[Task description]
Each of the following records is to be printed verbatim.

═══ Information provided ═══

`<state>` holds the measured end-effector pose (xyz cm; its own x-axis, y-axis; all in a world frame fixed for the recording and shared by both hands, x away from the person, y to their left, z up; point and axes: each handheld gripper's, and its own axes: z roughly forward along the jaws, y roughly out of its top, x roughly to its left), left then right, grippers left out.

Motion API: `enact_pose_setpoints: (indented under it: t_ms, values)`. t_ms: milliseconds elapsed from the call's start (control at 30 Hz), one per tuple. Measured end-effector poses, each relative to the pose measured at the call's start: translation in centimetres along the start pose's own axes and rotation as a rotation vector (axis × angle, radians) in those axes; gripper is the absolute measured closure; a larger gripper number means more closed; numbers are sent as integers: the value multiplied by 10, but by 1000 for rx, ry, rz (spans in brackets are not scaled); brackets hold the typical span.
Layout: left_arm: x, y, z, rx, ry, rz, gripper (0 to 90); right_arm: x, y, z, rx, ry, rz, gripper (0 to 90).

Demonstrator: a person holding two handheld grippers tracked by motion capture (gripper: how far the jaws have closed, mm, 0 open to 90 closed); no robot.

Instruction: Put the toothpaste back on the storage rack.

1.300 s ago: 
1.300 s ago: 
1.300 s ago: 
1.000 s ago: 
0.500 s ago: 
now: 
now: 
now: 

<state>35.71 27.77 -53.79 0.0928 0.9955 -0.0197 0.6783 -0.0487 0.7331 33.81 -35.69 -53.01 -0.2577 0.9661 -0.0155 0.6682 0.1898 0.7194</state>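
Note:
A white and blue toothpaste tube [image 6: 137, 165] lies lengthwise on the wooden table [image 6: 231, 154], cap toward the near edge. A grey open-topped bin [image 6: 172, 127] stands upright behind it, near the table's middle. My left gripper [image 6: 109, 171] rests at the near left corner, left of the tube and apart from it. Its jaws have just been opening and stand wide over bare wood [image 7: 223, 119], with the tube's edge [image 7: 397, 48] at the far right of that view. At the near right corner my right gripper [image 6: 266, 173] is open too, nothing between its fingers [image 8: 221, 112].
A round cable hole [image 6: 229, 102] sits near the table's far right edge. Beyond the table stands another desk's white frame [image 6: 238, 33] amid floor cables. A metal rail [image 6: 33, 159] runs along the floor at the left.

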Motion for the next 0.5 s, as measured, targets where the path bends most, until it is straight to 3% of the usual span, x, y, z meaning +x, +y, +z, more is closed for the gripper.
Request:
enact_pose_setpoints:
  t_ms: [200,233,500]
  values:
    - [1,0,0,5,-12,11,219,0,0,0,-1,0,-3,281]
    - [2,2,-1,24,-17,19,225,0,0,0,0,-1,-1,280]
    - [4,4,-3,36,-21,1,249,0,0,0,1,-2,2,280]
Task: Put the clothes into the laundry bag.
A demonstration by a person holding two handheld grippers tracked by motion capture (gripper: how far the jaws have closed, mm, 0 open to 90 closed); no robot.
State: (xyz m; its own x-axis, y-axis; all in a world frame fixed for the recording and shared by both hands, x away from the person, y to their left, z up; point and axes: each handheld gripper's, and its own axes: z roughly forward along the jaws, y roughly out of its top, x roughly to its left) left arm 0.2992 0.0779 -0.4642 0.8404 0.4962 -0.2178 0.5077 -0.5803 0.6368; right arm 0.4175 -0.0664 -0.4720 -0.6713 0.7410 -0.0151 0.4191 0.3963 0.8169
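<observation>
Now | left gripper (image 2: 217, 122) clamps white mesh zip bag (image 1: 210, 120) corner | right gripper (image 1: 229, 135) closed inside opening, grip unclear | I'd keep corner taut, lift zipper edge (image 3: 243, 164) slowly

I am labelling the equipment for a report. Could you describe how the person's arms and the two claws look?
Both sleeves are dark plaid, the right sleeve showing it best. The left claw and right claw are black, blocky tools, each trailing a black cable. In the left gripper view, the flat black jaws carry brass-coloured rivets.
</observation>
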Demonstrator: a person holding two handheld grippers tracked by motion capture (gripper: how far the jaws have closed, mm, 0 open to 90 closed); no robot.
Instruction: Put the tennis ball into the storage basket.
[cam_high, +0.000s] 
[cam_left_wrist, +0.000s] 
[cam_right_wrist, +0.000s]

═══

[Solution to this problem]
`<state>` holds the measured end-effector pose (xyz cm; its own x-axis, y-axis; all in a world frame fixed for the recording and shared by both hands, x away from the person, y to their left, z up; point and axes: each handheld gripper's, and its own axes: z roughly forward along the jaws, y roughly out of its top, x roughly to its left), left then right, grippers left out.

Motion API: `enact_pose_setpoints: (indented under it: t_ms, values)`. t_ms: milliseconds elapsed from the call's start (control at 30 Hz), one per tuple. Measured end-effector poses, each relative to the pose measured at the call's start: translation in centimetres along the start pose's own axes and rotation as a rotation vector (axis × angle, radians) in those axes; gripper is the absolute measured closure; a larger gripper number means more closed; numbers are sent as integers: the value multiplied by 10, but by 1000 for rx, ry, rz (spans in brackets are not scaled); brackets hold the typical span.
Layout: left_arm: x, y, z, rx, ry, rz, gripper (0 to 90); right_arm: x, y, z, rx, ry, rz, gripper (0 to 90).

Demonstrator: a person holding two handheld grippers tracked by motion capture (gripper: how far the jaws have closed, mm, 0 open to 90 closed); no robot.

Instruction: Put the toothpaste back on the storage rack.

1.300 s ago: 
1.300 s ago: 
1.300 s ago: 
1.000 s ago: 
0.500 s ago: 
now: 
now: 
now: 

<state>35.71 27.77 -53.79 0.0928 0.9955 -0.0197 0.6783 -0.0487 0.7331 33.81 -35.69 -53.01 -0.2577 0.9661 -0.0155 0.6682 0.1898 0.7194</state>
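Note:
A white and blue toothpaste tube [image 6: 137, 165] lies lengthwise on the wooden table [image 6: 231, 154], cap toward the near edge. A grey open-topped bin [image 6: 172, 127] stands upright behind it, near the table's middle. My left gripper [image 6: 109, 171] rests at the near left corner, left of the tube and apart from it. Its jaws have just been opening and stand wide over bare wood [image 7: 223, 119], with the tube's edge [image 7: 397, 48] at the far right of that view. At the near right corner my right gripper [image 6: 266, 173] is open too, nothing between its fingers [image 8: 221, 112].
A round cable hole [image 6: 229, 102] sits near the table's far right edge. Beyond the table stands another desk's white frame [image 6: 238, 33] amid floor cables. A metal rail [image 6: 33, 159] runs along the floor at the left.
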
Motion for the next 0.5 s, as measured, targets where the path bends most, until it is straight to 3% of the usual span, x, y, z meaning +x, +y, +z, more is closed for the gripper.
Request:
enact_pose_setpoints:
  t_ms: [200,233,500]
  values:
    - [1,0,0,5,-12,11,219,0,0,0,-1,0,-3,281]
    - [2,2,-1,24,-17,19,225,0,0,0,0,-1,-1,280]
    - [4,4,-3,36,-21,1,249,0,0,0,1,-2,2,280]
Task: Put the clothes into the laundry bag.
A demonstration by a person holding two handheld grippers tracked by motion capture (gripper: how far the jaws have closed, mm, 0 open to 90 closed); no robot.
State: (xyz m; its own x-axis, y-axis; all in a world frame fixed for the recording and shared by both hands, x away from the person, y to their left, z up; point and axes: each handheld gripper's, and its own axes: z roughly forward along the jaws, y roughly out of its top, x roughly to its left) left arm 0.2992 0.0779 -0.4642 0.8404 0.4962 -0.2178 0.5077 -0.5803 0.6368; right arm 0.4175 -0.0664 -0.4720 -0.6713 0.7410 -0.0151 0.4191 0.3963 0.8169
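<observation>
Now | left gripper (image 2: 217, 122) clamps white mesh zip bag (image 1: 210, 120) corner | right gripper (image 1: 229, 135) closed inside opening, grip unclear | I'd keep corner taut, lift zipper edge (image 3: 243, 164) slowly

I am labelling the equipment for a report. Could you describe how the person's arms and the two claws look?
Both sleeves are dark plaid, the right sleeve showing it best. The left claw and right claw are black, blocky tools, each trailing a black cable. In the left gripper view, the flat black jaws carry brass-coloured rivets.
</observation>
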Demonstrator: a person holding two handheld grippers tracked by motion capture (gripper: how far the jaws have closed, mm, 0 open to 90 closed); no robot.
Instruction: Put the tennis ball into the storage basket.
[cam_high, +0.000s] 
[cam_left_wrist, +0.000s] 
[cam_right_wrist, +0.000s]

Nothing further is required of the output.